TO DO: When copying the data, keep every line exactly the same.

DATA EXCERPT:

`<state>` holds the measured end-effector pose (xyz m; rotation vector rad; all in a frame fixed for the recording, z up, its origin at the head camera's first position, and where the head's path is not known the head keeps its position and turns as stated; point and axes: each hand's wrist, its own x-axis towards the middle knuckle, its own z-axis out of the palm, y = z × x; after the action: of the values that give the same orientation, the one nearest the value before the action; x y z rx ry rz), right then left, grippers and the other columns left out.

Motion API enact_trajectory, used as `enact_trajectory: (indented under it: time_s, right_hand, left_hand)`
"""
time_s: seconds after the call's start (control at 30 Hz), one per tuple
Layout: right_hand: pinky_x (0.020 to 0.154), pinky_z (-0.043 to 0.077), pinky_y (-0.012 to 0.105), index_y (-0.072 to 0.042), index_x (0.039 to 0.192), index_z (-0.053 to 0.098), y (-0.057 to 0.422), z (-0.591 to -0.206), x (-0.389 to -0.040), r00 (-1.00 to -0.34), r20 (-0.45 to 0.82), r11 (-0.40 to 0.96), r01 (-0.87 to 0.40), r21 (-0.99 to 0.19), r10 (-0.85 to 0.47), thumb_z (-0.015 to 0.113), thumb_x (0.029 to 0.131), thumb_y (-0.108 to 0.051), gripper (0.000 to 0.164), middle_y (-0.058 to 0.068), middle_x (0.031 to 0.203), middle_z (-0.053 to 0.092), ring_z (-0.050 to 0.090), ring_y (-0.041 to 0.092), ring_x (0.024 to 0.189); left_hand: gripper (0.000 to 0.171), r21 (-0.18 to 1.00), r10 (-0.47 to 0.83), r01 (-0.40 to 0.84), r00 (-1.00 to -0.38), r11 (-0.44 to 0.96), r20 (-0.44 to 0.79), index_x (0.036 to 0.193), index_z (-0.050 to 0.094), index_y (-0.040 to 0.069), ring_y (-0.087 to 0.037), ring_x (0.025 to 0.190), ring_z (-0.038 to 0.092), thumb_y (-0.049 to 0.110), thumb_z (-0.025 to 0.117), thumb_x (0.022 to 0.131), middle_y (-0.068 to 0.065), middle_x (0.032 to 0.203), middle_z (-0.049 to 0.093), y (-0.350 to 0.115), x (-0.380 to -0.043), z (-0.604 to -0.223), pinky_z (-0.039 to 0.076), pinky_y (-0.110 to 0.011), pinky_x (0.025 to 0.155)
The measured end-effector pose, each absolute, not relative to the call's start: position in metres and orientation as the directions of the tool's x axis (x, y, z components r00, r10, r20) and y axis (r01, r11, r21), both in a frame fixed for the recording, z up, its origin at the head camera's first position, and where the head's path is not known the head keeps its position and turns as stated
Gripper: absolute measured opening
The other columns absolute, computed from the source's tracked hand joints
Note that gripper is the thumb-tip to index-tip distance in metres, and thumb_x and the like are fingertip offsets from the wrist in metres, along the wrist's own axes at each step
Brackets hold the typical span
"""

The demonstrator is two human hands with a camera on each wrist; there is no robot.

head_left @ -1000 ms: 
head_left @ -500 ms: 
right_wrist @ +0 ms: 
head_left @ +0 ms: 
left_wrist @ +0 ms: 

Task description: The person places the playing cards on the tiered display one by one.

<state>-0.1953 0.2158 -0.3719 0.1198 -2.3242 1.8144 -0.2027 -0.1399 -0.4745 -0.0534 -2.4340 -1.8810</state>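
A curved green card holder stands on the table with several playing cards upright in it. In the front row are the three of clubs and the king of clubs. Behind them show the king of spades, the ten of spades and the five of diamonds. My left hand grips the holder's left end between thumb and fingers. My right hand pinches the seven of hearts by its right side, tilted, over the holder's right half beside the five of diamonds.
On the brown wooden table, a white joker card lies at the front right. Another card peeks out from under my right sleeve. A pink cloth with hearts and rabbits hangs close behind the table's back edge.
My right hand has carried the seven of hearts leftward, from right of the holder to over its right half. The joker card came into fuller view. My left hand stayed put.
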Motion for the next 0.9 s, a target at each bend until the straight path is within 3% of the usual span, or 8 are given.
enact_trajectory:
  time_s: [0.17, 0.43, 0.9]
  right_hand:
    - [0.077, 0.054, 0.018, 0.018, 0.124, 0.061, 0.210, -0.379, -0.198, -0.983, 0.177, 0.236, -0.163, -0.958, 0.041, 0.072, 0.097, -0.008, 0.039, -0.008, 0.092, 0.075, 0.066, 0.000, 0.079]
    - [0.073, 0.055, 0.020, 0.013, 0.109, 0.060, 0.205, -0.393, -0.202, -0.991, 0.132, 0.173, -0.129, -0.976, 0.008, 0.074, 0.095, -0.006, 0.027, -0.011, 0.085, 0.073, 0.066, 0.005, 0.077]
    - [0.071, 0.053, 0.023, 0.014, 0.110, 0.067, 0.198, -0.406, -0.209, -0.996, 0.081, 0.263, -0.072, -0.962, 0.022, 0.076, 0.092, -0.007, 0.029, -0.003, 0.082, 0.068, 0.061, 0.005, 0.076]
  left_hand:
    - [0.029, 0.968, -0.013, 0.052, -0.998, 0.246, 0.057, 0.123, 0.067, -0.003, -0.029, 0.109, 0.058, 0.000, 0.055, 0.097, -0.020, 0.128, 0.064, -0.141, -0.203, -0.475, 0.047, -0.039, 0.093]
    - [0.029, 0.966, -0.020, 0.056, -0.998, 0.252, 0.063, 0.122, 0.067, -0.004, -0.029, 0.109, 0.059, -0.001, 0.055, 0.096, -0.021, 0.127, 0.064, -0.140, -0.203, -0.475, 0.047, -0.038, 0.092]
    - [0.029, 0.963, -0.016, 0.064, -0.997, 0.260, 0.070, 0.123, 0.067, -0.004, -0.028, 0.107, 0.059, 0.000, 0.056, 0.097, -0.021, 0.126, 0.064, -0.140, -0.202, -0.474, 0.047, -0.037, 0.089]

EXERCISE SOLUTION:
`<state>` holds the measured end-effector pose (xyz m; rotation vector rad; all in a frame fixed for the recording, z up, its origin at the head camera's first position, and where the head's path is not known the head keeps its position and turns as stated; point and axes: each hand's wrist, its own x-axis towards the middle knuckle, its own z-axis out of the palm, y = z × x; after the action: of the values that give the same orientation, the one nearest the value before the action; x y z rx ry rz), right then left, grippers and the other columns left out.

Motion API enact_trajectory, used as `enact_trajectory: (indented under it: time_s, right_hand, left_hand)`
"""
time_s: seconds after the call's start (control at 30 Hz), one per tuple
Layout: right_hand: pinky_x (0.020 to 0.154), pinky_z (-0.043 to 0.077), pinky_y (-0.012 to 0.105), index_y (-0.072 to 0.042), index_x (0.039 to 0.192), index_z (-0.053 to 0.098), y (-0.057 to 0.422), z (-0.591 to -0.206), x (-0.389 to -0.040), r00 (-1.00 to -0.34), r20 (-0.45 to 0.82), r11 (-0.40 to 0.96), r01 (-0.87 to 0.40), r21 (-0.99 to 0.19), r10 (-0.85 to 0.47), thumb_z (-0.015 to 0.113), thumb_x (0.029 to 0.131), thumb_y (-0.108 to 0.051), gripper (0.000 to 0.164), middle_y (-0.058 to 0.068), middle_x (0.031 to 0.203), middle_z (-0.053 to 0.092), ring_z (-0.050 to 0.090), ring_y (-0.041 to 0.092), ring_x (0.024 to 0.189); left_hand: gripper (0.000 to 0.171), r21 (-0.18 to 1.00), r10 (-0.47 to 0.83), r01 (-0.40 to 0.84), r00 (-1.00 to -0.38), r11 (-0.44 to 0.96), r20 (-0.44 to 0.79), index_x (0.036 to 0.193), index_z (-0.050 to 0.094), index_y (-0.040 to 0.069), ring_y (-0.087 to 0.037), ring_x (0.025 to 0.190), ring_z (-0.038 to 0.092), thumb_y (-0.049 to 0.110), thumb_z (-0.025 to 0.117), thumb_x (0.022 to 0.131), middle_y (-0.068 to 0.065), middle_x (0.032 to 0.203), middle_z (-0.049 to 0.093), y (-0.350 to 0.115), x (-0.380 to -0.043), z (-0.604 to -0.223), pinky_z (-0.039 to 0.076), pinky_y (-0.110 to 0.011), pinky_x (0.025 to 0.155)
The measured end-effector pose, each absolute, not relative to the call's start: position in metres and orientation as the directions of the tool's x axis (x, y, z components r00, r10, r20) and y axis (r01, r11, r21), both in a frame fixed for the recording, z up, its origin at the head camera's first position, and where the head's path is not known the head keeps its position and turns as stated
Gripper: absolute measured opening
The other columns absolute, computed from the source's tracked hand joints
Note that gripper is the thumb-tip to index-tip distance in metres, and thumb_x and the like are fingertip offsets from the wrist in metres, along the wrist's own axes at each step
Brackets hold the typical span
"""

The demonstrator is two human hands with a camera on each wrist; there is no robot.

head_left @ -1000 ms: 
head_left @ -500 ms: 
right_wrist @ +0 ms: 
head_left @ +0 ms: 
left_wrist @ +0 ms: 

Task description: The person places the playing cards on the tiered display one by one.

<state>-0.1953 0.2158 -0.3719 0.1198 -2.3242 1.8144 -0.2027 -0.1399 -0.4745 -0.0534 -2.4340 -1.8810</state>
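A curved green card holder stands on the table with several playing cards upright in it. In the front row are the three of clubs and the king of clubs. Behind them show the king of spades, the ten of spades and the five of diamonds. My left hand grips the holder's left end between thumb and fingers. My right hand pinches the seven of hearts by its right side, tilted, over the holder's right half beside the five of diamonds.
On the brown wooden table, a white joker card lies at the front right. Another card peeks out from under my right sleeve. A pink cloth with hearts and rabbits hangs close behind the table's back edge.
My right hand has carried the seven of hearts leftward, from right of the holder to over its right half. The joker card came into fuller view. My left hand stayed put.
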Motion for the next 0.9 s, a target at each bend until the straight path is within 3% of the usual span, or 8 are given.
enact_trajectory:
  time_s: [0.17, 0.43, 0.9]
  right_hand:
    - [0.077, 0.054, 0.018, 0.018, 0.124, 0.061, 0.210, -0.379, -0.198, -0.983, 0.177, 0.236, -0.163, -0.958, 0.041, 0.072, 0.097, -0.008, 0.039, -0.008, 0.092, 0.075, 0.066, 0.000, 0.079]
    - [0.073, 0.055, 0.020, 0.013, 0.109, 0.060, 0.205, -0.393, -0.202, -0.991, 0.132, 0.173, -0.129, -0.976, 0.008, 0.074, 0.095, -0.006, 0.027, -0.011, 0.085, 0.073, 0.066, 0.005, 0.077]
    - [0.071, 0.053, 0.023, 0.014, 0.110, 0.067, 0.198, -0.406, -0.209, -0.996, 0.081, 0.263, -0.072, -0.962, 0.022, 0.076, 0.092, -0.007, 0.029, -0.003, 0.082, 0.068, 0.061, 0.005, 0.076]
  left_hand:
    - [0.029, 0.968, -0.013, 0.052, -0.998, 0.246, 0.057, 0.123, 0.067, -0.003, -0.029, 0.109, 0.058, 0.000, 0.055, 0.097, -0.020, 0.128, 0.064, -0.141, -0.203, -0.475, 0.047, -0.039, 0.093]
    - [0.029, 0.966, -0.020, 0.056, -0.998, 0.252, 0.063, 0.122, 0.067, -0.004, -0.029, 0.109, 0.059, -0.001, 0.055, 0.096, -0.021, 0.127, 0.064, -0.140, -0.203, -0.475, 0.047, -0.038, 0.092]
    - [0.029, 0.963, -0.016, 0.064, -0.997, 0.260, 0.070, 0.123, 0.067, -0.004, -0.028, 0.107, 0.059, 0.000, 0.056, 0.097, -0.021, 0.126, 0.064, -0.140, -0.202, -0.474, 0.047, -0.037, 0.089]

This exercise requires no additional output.